近頃入り浸っているメリーが今日も居るのだと思うとなぜか少し憂鬱になってしまう。
婚約の解消後、責任をとって欲しいと頭を下げたのはメリーの両親だった。
自分の両親や、メリーの両親、そして「いいの」と弱々しくも何度も否定するメリーに責めたてられている気がして、罪滅ぼしのようにメリーとの婚約を承諾するしかなかった。
意外にもジェレミアはいい顔をしなかったが、どの道いつかはシエラ皇女ではない誰かと結ぶ縁だと、どうでもよくなったのだ。
邸に戻ると、何やら言い争う声が聞こえた。
「なによ!貴女、何で言ったの!?」
「申し訳ございません!」
マッケンゼン公爵家の使用人達は、シエラが来る度に有能だと賞賛されていた為にシエラからの賞賛に誇りを持っていた。

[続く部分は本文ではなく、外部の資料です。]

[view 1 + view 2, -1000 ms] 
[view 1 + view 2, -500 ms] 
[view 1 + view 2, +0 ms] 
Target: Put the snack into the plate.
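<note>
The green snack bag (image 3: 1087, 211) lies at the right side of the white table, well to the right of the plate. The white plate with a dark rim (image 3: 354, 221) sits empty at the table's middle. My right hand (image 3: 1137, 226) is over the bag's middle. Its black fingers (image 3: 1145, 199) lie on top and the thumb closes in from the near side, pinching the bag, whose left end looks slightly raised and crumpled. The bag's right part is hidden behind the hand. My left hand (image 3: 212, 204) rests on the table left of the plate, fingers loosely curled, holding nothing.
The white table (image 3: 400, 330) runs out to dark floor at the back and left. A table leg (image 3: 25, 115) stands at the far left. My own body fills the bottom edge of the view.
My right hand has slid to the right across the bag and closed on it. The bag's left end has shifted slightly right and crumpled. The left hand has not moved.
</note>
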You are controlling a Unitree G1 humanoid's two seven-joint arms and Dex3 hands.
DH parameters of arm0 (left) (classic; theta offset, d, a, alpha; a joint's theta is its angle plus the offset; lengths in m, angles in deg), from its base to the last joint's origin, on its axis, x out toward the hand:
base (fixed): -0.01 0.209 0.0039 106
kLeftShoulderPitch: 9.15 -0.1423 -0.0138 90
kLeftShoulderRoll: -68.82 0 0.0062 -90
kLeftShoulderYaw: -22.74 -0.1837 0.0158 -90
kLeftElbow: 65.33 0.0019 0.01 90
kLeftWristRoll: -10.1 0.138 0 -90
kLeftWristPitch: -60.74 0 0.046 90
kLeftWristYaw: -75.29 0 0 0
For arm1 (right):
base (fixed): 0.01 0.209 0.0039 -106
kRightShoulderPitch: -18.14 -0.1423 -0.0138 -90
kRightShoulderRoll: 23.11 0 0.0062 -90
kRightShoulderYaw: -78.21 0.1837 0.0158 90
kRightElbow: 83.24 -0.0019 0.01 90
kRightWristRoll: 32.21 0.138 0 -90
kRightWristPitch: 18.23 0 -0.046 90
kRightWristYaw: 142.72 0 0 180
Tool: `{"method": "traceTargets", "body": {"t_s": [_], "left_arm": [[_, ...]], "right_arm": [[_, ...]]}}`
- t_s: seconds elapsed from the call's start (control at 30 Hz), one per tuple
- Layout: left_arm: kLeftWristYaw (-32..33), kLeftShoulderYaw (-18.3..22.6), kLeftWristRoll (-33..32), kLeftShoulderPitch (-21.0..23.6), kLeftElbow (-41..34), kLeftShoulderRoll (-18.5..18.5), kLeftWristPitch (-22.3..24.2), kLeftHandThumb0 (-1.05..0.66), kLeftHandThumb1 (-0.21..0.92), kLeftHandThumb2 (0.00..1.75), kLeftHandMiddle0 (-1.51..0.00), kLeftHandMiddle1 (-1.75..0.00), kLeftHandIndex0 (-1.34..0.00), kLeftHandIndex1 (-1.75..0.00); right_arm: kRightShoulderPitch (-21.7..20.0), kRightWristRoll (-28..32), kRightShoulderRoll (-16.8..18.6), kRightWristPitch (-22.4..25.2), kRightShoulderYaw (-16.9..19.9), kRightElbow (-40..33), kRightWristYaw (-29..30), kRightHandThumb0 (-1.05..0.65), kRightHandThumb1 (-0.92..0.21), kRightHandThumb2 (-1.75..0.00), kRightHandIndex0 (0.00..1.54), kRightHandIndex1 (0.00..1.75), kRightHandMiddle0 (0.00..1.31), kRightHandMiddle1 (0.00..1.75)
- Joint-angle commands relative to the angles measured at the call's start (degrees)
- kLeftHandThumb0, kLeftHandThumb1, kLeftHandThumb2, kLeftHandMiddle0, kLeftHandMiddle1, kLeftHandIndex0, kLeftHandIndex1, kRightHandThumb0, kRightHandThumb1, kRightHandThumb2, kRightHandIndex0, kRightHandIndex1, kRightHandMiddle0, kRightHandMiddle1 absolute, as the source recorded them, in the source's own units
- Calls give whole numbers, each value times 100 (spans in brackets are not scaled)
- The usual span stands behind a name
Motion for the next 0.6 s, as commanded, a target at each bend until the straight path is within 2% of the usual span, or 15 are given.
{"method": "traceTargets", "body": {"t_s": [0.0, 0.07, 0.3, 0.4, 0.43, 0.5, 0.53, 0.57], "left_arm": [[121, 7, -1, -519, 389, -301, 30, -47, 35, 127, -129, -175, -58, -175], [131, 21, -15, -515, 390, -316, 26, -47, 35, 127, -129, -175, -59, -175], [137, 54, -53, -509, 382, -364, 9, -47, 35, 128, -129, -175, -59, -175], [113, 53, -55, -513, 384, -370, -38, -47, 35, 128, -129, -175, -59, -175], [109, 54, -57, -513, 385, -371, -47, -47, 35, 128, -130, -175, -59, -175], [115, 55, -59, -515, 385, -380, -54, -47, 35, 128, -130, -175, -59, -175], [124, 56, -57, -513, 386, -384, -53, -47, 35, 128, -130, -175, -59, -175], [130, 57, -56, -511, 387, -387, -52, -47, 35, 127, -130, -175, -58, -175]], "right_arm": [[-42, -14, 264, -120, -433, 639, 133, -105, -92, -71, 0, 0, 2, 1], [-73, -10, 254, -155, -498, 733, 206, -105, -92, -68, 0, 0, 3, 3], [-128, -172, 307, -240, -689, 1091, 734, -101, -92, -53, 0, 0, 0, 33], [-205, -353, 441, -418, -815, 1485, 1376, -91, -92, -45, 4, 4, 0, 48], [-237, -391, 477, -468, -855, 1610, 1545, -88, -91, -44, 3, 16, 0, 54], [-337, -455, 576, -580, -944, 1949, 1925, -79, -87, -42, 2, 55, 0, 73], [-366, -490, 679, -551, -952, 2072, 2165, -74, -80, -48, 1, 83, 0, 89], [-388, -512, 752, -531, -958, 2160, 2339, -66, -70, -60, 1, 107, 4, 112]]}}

それにシエラが、ひとつひとつに丁寧に「ありがとう」「ごめんなさいね」と言葉をくれる事がとても幸せだった。
だから、リヒトが居ないと使用人達に偉そうにするメリーの態度についうっかり「シエラ様ならあんな風には言わない」と陰口を言っている所をメリーに聞かれてしまったのが原因だった。
リヒトは何事かと近寄ろうとすると、隠れて見ているメイド達が話す声が聞こえて、その内容に思わず足を止めた。
「ねぇ知ってる?メリー様の手首の傷って元々浅い傷なのをご主人様の気を引く為に大袈裟に振る舞ったんだって。伯爵家のメイドから聞いたの」
「ええっそうなの?私は病院が嘘だって聞いたわ!」
(なんだって?全部嘘だったのか?それなのに……俺はシエラ皇女を蔑ろに……)
悔やんでも悔やみきれない、自分の愚かさに、間抜けさに腹が立った。
けれども、今更知ったからと言って自分の過ちを無かった事にはできないのだ。
もう、シエラ皇女はいないのだから。
ましてや他の男の元へと去ったのだから。
だから、もうどうだってよかった。
これは罰なんだと思う事にした。